Edge systems will need to decide what needs to be transferred to the core and what can be discarded. This curation process will involve such a vast and changing set of data , that only a self-learning and auto-programming system will be able to do the job. Both these requirements can only really be fulfilled by AI.
The roll-out of Edge computing will add further urgency to the deployment of AI, since Edge deals with the complexity of data collection, analytics and intelligent decision-making - jobs which AI is taking on within data centers and across networks.
The volume and complexity of data that Edge will generate means that legacy statistical systems will not be capable of the analytics required. A system that can develop an adaptable learning capacity will be the only practical solution.
Finally, AI networks can also help improve equipment maintenance.
Many experienced data center engineers will tell stories of how they could tell that a piece of equipment was faulty just by the way it sounded or smelled What if a trained AI network could predict those failures long before they were detectable to engineers?
Scheduling maintenance according to manufacturer guidelines is effective but costly. Major data center operators are beginning to apply deep learning networks today to monitor different types of machines.
How fast is it growing?
Although AI is clearly growing, the rate of growth of any new market is difficult to chart.
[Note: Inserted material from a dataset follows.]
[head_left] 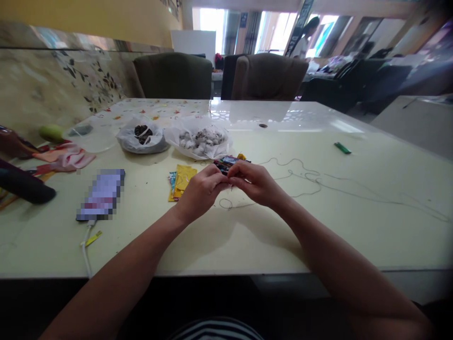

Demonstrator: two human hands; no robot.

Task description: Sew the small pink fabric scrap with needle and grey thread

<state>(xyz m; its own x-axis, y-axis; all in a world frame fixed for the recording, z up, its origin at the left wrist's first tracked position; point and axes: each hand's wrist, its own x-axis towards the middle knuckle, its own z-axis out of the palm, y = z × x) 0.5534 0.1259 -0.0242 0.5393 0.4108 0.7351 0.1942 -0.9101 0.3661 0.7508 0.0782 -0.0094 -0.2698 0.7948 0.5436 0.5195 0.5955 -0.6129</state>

The OECD in December 2018 indicated considerable growth in private investment from 2017 onwards and Gartner’s 2019 CIO Survey indicates a growth rate of 270 percent in implementation since 2015 and 37 percent from 2018 to 2019. Gartner estimates that the enterprise AI market will be worth US$ 6.14 billion by 2022.
Almost 20 percent of 600 data center owners and operators in a 2019 DCD survey indicate that they are currently deploying AI in their datacentres and a similar proportion have this as a future priority.